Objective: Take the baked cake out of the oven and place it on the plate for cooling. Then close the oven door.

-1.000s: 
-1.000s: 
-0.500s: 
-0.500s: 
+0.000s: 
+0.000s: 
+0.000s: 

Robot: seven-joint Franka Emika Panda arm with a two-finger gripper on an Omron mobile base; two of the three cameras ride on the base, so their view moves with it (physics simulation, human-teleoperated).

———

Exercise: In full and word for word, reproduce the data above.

Answer to the exercise:
Objective: Take the baked cake out of the oven and place it on the plate for cooling. Then close the oven door.

-1.000s: 
-1.000s: 
-0.500s: 
-0.500s: 
+0.000s: 
+0.000s: 
+0.000s: 

Robot: seven-joint Franka Emika Panda arm with a two-finger gripper on an Omron mobile base; two of the three cameras ride on the base, so their view moves with it (physics simulation, human-teleoperated).

The output given is complete.